I’m going with 32%, about 5 points lower than he’s ever hit before. That would be consistent with his not only having continued to have the high disapproval among Democrats and most Independents, but also losing some within his hard core that has stayed true to him no matter what so far.

Trump is part of the new wave of fascism that has been spreading globally. He’s only a part of the problem. As such, he’s already inspired his base to accept fascism as not just normal, but desirable. Getting rid of him would be a good start, but it won’t fix everything. I have a feeling that many republicans realize that they made a deal with the devil when they supported him, and unfortunately, it changed the republican party for years to come, even if they do manage to oust him.

Yes. As bad as he is, Trump is the symptom, not the cause. Like a high fever, you gotta get it down fast before irreparable damage is done but you can’t then say, “That went well,” without attending to the infection that caused it.

You’d think committing treason would be enough. If anyone else tweeted classified information such as the deployment location and photographs of Special Operation Forces, which is information valuable to our enemies, people would be calling for a lynching.

Or…
Conspiring with a hostile foreign country to influence a presidential (or any) election.

And it’s just because this fucker is so stupid, but has an ego the size of Jupiter.

Trump represents the decline of faith in the post-1930s and post-WWII institutions that enabled a generation or two to bring the US out of poverty and into a quality of life that we hadn’t seen before, and haven’t seen since its (our) gradual decline, beginning in the 1970s.

But there are also other factors at play, such as the American tradition of anti-intellectualism and not wanting to be bothered with "all them experts trying to use big words and pretending to be smarter than us common folk." It’s not a uniquely American phenomenon of course, but we seem to be more susceptible to 6-pack politics than other modern democracies.

The Great Recession and the disastrous foreign policy of the 2000s caused many middle class Americans to check out of our democracy for good, which is why some, despite some hesitation, either pushed the button for Trump or at minimum didn’t feel compelled to speak out against him.

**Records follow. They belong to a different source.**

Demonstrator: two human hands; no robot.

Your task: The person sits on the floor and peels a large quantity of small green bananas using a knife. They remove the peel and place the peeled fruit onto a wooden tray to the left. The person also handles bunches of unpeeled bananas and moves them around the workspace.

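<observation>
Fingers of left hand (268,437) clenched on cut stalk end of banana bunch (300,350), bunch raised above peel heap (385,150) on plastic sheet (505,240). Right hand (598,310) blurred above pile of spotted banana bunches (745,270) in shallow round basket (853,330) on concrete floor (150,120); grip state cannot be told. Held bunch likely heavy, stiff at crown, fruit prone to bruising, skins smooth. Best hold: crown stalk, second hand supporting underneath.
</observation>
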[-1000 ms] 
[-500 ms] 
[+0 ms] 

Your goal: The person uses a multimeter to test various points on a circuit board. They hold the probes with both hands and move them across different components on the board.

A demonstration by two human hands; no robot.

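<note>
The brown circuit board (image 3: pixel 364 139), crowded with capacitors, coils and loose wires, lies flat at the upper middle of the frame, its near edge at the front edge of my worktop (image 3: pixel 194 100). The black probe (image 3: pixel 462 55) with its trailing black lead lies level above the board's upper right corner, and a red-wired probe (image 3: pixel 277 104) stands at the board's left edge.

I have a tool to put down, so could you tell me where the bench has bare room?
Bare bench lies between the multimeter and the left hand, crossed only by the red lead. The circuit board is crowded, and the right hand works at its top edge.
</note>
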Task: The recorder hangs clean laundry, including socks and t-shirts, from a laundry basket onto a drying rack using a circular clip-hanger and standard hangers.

What I’d submit is that we should look beyond those who voted for Trump and also consider many of those who didn’t, and in particular, those who supported Gary Johnson, Jill Stein, or simply stayed home. Because they, too, in some ways have given up on democracy in America. And I think that as unpopular as Trump is, I would be careful about writing him off just yet, because as long as he can maintain a solid 35-40% of his base and just add to it, he can win yet another electoral college vote while simultaneously losing the popular vote nationally. This might be how conservatives win elections from now on.